» **What needs to be done**
On every line of the listing, check for "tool"; copy the lines that have it.

» **Dataset extract**
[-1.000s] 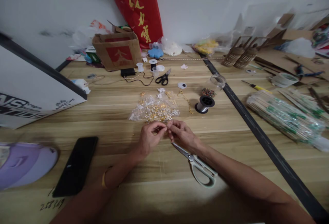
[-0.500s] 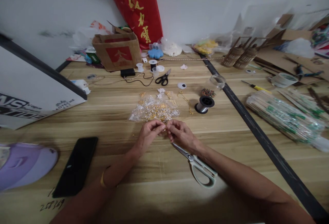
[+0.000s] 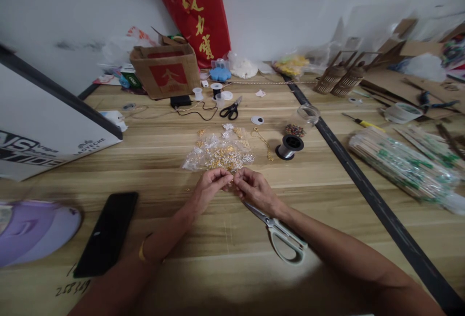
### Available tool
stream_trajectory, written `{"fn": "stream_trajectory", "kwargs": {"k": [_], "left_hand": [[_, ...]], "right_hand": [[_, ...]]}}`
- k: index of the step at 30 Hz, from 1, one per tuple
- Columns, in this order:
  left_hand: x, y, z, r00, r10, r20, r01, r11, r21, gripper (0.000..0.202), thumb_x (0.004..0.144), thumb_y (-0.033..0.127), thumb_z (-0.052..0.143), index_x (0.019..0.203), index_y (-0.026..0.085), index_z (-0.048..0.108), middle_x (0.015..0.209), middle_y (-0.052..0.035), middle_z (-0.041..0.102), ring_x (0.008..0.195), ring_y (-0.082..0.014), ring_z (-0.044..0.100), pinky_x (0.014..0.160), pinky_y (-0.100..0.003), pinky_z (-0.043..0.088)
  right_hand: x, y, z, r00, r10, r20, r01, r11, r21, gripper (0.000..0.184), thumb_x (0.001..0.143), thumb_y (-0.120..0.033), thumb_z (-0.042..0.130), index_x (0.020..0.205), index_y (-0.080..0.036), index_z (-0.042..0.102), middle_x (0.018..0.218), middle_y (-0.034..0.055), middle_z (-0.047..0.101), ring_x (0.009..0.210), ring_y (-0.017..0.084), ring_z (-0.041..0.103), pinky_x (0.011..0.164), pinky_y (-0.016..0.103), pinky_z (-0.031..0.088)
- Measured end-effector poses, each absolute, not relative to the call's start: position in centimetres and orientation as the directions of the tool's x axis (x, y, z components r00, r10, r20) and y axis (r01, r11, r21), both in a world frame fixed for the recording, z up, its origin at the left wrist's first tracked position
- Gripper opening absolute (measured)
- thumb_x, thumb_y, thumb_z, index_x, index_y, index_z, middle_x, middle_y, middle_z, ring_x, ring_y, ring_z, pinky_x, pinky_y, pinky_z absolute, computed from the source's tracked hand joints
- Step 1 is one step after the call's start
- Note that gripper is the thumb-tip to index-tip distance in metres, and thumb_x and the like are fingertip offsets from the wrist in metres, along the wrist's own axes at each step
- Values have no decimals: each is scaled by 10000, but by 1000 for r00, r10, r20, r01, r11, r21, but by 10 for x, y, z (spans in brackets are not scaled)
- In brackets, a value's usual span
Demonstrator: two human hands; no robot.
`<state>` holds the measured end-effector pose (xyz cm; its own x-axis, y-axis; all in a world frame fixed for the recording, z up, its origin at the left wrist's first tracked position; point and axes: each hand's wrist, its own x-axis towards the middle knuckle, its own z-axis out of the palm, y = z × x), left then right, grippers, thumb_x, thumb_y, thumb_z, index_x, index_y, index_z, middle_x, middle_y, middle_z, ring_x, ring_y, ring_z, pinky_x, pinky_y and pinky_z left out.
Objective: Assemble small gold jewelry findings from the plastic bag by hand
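My left hand (image 3: pixel 211 185) and my right hand (image 3: pixel 255 189) meet at the near edge of a pile of gold and silver beads and small charms (image 3: pixel 227 155). Both are closed in a pinch, fingertips almost touching. A tiny gold-coloured piece shows between them, too small to name, and I cannot tell which hand has it. White-handled scissors (image 3: pixel 286 243) lie with their blades partly beneath my right hand. Just beyond, to the right, are a gold chain (image 3: pixel 264 142) and a black spool of thin wire (image 3: pixel 289 147).
Black-handled scissors (image 3: pixel 231 109) and a tipped jar of beads (image 3: pixel 307 115) lie farther back. A phone (image 3: pixel 107 233) and a lilac object (image 3: pixel 39 231) are at left. Bagged sticks (image 3: pixel 399 166) lie at right. A paper bag box (image 3: pixel 165 71) stands at the back.
My hands stay pinched together over almost the same spot. Only slight finger movement shows, and my right fingertips have shifted a little to the left.
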<state>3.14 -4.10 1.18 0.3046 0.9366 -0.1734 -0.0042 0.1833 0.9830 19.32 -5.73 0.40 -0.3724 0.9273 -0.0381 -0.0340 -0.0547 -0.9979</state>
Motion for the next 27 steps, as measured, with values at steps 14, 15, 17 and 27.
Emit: {"fn": "stream_trajectory", "kwargs": {"k": [14,15,17,27], "left_hand": [[32,-42,6,298,933,-201,-96,239,966,258,649,352,730,671,119,621,590,6,587,547,-86,523,560,-213,463],[32,-42,5,285,939,-192,-95,227,969,252,649,345,731,669,120,618,581,10,585,543,-84,521,558,-211,462],[33,-43,5,259,948,-182,-96,213,972,243,648,331,734,673,122,615,577,15,586,538,-81,521,556,-207,463],[35,-44,5,166,970,-176,-83,192,978,247,630,323,735,706,133,595,602,14,600,552,-92,545,567,-220,481]], "right_hand": [[195,-57,-3,-371,929,5,25,15,-1000,320,838,-490,556,797,-176,508,600,-36,483,493,87,412,476,211,322],[195,-57,-3,-372,928,6,26,17,-1000,317,844,-486,549,798,-176,507,603,-34,484,497,87,413,480,211,324],[195,-58,-3,-376,927,6,19,14,-1000,313,852,-483,540,803,-176,504,605,-33,485,498,87,414,480,211,324],[194,-56,-2,-390,920,-32,-60,-59,-996,353,807,-523,580,781,-183,489,584,-43,484,479,88,429,460,209,333]]}}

» **Written solution**
### Available tool
- Measured end-effector poses, each absolute, not relative to the call's start: position in centimetres and orientation as the directions of the tool's x axis (x, y, z components r00, r10, r20) and y axis (r01, r11, r21), both in a world frame fixed for the recording, z up, its origin at the left wrist's first tracked position

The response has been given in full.